UN-REDD、森林の炭素蓄積量増大をめざし途上国の森林モニタリングを支援
発表日:2018.10.19
国連食糧農業機関(FAO)は、国連開発計画(UNDP)、国連環境計画(UNEP)とともに進めているUN-REDD(森林の減少・劣化による炭素排出の削減)プログラムの過去10年間の成果を評価した。それによるとUN-REDDを通じた技術支援により、途上国の森林モニタリング能力が向上し、データの収集や森林利用に関する詳細な地図、統計、調査が可能になった。その結果、34か国が森林の炭素蓄積量と森林関連の温室効果ガス排出量のベースラインデータを国連気候変動枠組条約(UNFCCC)に提出できるようになった。
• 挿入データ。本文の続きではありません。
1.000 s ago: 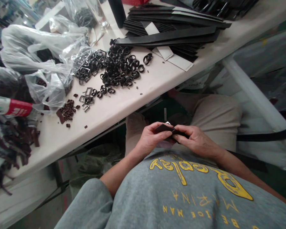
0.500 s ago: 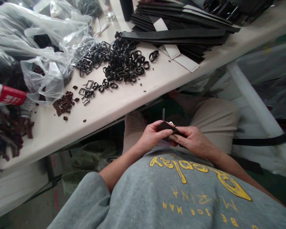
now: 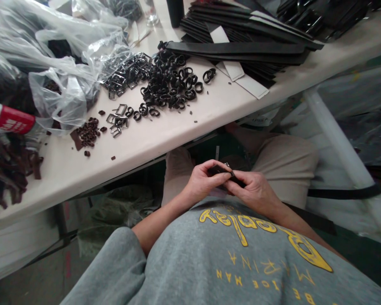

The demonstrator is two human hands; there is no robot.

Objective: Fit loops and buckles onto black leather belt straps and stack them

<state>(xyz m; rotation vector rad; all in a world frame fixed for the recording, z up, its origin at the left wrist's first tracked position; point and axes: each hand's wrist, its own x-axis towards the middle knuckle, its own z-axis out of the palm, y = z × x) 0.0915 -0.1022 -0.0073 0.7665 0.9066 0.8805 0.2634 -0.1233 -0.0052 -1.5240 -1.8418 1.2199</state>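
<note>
Above my lap, my left hand point(image 3: 205, 180) pinches one end of a black belt strap point(image 3: 239, 179) between thumb and bent fingers. My right hand point(image 3: 256, 189) is closed on the same strap, just to the right, and the two hands almost meet. A small shiny metal piece point(image 3: 227, 164), which looks like part of a buckle, shows at the far side of the fingers. Most of the strap's held end is covered by my fingers. A black strip shows behind my right forearm; I cannot tell whether it is the same strap.
On the white table point(image 3: 152, 140) lie a heap of black loops point(image 3: 168, 91), metal buckle frames point(image 3: 127, 72) and small brown loops point(image 3: 89, 132). A stack of black straps point(image 3: 241, 50) lies at the back. Plastic bags point(image 3: 60, 93) stand left, and a pale frame bar point(image 3: 336, 135) slants at right.
My left fingers have curled further over the strap end, so less of it shows. My right fingers have shifted slightly along the strap. The view has tilted a little.
</note>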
UN-REDDは多くの途上国のREDD+戦略策定や森林モニタリングシステムの構築も支援してきた。熱帯の森林は農地や牧草地への転換、破壊的伐採、森林火災などによって減少・劣化しており、それによる温室効果ガスの排出は世界の排出量全体の11%を占める。逆に植林や持続可能な森林管理は、きわめて費用対効果が高く即座に実行できる排出削減策になる。FAOは今後も資金や技術の支援を続けることが重要だとしている。